### [EXERCISE DESCRIPTION]
Write out the data exactly as given, dropping every picture.
━━ SUPPLIED MATERIAL ━━
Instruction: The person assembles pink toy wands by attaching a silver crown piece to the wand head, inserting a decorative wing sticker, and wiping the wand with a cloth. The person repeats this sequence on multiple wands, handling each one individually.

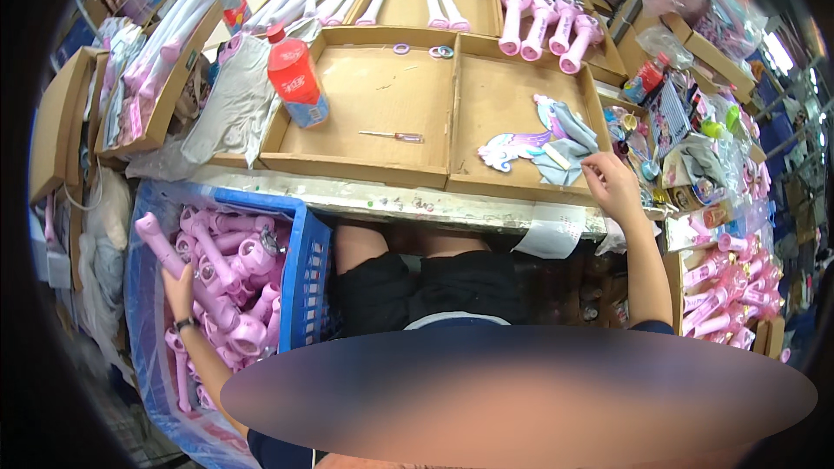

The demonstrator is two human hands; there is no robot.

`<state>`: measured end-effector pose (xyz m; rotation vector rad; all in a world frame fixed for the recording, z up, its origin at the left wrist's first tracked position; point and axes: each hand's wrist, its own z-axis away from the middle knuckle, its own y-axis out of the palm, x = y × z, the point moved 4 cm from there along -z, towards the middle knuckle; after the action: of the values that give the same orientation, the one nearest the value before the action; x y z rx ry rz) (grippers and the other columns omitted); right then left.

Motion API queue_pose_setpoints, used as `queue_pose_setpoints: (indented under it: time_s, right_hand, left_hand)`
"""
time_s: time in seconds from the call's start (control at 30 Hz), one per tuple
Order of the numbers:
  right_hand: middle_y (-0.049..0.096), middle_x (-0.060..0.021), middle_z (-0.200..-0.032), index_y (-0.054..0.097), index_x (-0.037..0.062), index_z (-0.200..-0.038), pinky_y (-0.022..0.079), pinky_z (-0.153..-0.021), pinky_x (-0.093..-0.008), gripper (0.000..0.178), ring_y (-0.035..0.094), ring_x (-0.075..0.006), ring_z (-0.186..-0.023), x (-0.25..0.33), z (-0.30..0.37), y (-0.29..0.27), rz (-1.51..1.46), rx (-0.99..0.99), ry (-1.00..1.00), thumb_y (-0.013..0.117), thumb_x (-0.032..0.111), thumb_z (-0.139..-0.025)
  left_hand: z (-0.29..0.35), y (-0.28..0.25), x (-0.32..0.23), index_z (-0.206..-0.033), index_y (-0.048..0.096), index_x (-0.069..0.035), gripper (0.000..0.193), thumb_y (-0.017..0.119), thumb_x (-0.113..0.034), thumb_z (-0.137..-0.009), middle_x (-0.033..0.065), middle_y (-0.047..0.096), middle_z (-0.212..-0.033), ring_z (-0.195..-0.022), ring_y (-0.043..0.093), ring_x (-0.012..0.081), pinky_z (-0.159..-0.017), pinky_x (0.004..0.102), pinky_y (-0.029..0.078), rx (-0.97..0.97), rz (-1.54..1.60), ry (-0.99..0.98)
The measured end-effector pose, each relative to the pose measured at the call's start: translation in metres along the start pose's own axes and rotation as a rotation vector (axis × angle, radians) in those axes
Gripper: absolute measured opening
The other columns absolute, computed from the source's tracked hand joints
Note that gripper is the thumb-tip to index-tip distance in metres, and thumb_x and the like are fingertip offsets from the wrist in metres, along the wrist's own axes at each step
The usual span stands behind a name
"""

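Observation:
My left hand (180,293) reaches into a blue plastic crate (306,282) on the left, its fingers closed around a long pink plastic wand handle (159,243). Under and beside that handle lie many more pink wand parts (217,260), with round ring-shaped heads. My right hand (613,184) is at the front right corner of a cardboard tray (495,69), fingers curled together. Whatever they may hold is too small to make out. Close to its fingertips lies a crumpled grey cloth (565,135), next to a purple-and-white unicorn-shaped piece (521,146).
A red bottle (295,78) and a screwdriver (393,135) are in the left tray. Behind stand several pink wands (543,22) and white tubes (443,4). Wrapped pink items (730,287) pile up at the right. A paper sheet (553,233) hangs over the table edge.

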<state>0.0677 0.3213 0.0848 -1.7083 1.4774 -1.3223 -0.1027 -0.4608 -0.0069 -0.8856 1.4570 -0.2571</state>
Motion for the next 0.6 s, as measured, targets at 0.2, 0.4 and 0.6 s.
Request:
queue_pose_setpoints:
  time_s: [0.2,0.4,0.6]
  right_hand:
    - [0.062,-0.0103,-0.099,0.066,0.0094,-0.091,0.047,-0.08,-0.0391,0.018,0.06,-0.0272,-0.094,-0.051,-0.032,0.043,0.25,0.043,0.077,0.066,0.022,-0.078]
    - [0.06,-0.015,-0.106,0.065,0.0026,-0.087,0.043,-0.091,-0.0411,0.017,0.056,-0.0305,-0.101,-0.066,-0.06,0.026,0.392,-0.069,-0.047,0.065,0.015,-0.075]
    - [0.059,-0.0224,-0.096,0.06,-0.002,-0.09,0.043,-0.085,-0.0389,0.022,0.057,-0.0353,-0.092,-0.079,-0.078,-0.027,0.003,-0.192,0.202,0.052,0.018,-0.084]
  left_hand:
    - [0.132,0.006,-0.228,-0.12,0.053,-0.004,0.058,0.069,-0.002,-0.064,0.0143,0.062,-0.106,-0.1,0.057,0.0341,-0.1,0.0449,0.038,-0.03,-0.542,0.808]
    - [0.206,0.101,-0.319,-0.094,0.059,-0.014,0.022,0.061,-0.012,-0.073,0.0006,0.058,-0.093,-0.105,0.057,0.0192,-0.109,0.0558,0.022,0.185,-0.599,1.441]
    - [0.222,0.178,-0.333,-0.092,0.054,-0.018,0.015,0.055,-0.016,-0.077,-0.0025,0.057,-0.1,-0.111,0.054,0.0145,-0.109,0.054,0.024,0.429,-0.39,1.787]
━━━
### [COMPLETED TASK]
Instruction: The person assembles pink toy wands by attaching a silver crown piece to the wand head, inserting a decorative wing sticker, and wiping the wand with a cloth. The person repeats this sequence on multiple wands, handling each one individually.


The demonstrator is two human hands; there is no robot.

`<state>`: measured end-effector pose (xyz m; rotation vector rad; all in a world frame fixed for the recording, z up, its origin at the left wrist's first tracked position; point and axes: each hand's wrist, its own z-axis away from the middle knuckle, its own y-axis out of the palm, x = y × z, the point moved 4 cm from there along -z, towards the middle knuckle; after the action: of the values that give the same orientation, the one nearest the value before the action; x y z rx ry rz) (grippers and the other columns omitted); right then left.

Motion API queue_pose_setpoints, used as `queue_pose_setpoints: (indented under it: time_s, right_hand, left_hand)`
"""
time_s: time in seconds from the call's start (control at 30 Hz), one per tuple
Order of the numbers:
  right_hand: middle_y (-0.049..0.096), middle_x (-0.060..0.021), middle_z (-0.200..-0.032), index_y (-0.054..0.097), index_x (-0.037..0.062), index_z (-0.200..-0.038), pinky_y (-0.022..0.079), pinky_z (-0.153..-0.021), pinky_x (-0.093..-0.008), gripper (0.000..0.178), ring_y (-0.035..0.094), ring_x (-0.075..0.006), ring_z (-0.186..-0.023), x (-0.25..0.33), z (-0.30..0.37), y (-0.29..0.27), rz (-1.51..1.46), rx (-0.99..0.99), ry (-1.00..1.00), thumb_y (-0.013..0.117), thumb_x (-0.032..0.111), thumb_z (-0.139..-0.025)
  left_hand: z (-0.29..0.35), y (-0.28..0.25), x (-0.32..0.23), index_z (-0.206..-0.033), index_y (-0.048..0.096), index_x (-0.069..0.035), gripper (0.000..0.193), thumb_y (-0.017..0.119), thumb_x (-0.113..0.034), thumb_z (-0.137..-0.009), middle_x (-0.033..0.065), middle_y (-0.047..0.096), middle_z (-0.212..-0.033), ring_z (-0.195..-0.022), ring_y (-0.043..0.093), ring_x (-0.012..0.081), pinky_z (-0.159..-0.017), pinky_x (0.004..0.102), pinky_y (-0.029..0.078), rx (-0.97..0.97), rz (-1.54..1.60), ry (-0.99..0.98)
The measured end-effector pose, each relative to the pose measured at the call's start: translation in metres along the start pose's own axes and rotation as a rotation vector (axis × angle, radians) in those axes
Gripper: absolute measured opening
The other columns absolute, computed from the source's tracked hand joints
Note that gripper is the thumb-tip to index-tip distance in metres, and thumb_x and the like are fingertip offsets from the wrist in metres, along the wrist's own axes at each step
The usual span stands behind a name
"""

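Observation:
My left hand (180,293) reaches into a blue plastic crate (306,282) on the left, its fingers closed around a long pink plastic wand handle (159,243). Under and beside that handle lie many more pink wand parts (217,260), with round ring-shaped heads. My right hand (613,184) is at the front right corner of a cardboard tray (495,69), fingers curled together. Whatever they may hold is too small to make out. Close to its fingertips lies a crumpled grey cloth (565,135), next to a purple-and-white unicorn-shaped piece (521,146).
A red bottle (295,78) and a screwdriver (393,135) are in the left tray. Behind stand several pink wands (543,22) and white tubes (443,4). Wrapped pink items (730,287) pile up at the right. A paper sheet (553,233) hangs over the table edge.
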
<state>0.0677 0.3213 0.0848 -1.7083 1.4774 -1.3223 -0.1027 -0.4608 -0.0069 -0.8856 1.4570 -0.2571</state>
Motion for the next 0.6 s, as measured, targets at 0.2, 0.4 and 0.6 s.
Request:
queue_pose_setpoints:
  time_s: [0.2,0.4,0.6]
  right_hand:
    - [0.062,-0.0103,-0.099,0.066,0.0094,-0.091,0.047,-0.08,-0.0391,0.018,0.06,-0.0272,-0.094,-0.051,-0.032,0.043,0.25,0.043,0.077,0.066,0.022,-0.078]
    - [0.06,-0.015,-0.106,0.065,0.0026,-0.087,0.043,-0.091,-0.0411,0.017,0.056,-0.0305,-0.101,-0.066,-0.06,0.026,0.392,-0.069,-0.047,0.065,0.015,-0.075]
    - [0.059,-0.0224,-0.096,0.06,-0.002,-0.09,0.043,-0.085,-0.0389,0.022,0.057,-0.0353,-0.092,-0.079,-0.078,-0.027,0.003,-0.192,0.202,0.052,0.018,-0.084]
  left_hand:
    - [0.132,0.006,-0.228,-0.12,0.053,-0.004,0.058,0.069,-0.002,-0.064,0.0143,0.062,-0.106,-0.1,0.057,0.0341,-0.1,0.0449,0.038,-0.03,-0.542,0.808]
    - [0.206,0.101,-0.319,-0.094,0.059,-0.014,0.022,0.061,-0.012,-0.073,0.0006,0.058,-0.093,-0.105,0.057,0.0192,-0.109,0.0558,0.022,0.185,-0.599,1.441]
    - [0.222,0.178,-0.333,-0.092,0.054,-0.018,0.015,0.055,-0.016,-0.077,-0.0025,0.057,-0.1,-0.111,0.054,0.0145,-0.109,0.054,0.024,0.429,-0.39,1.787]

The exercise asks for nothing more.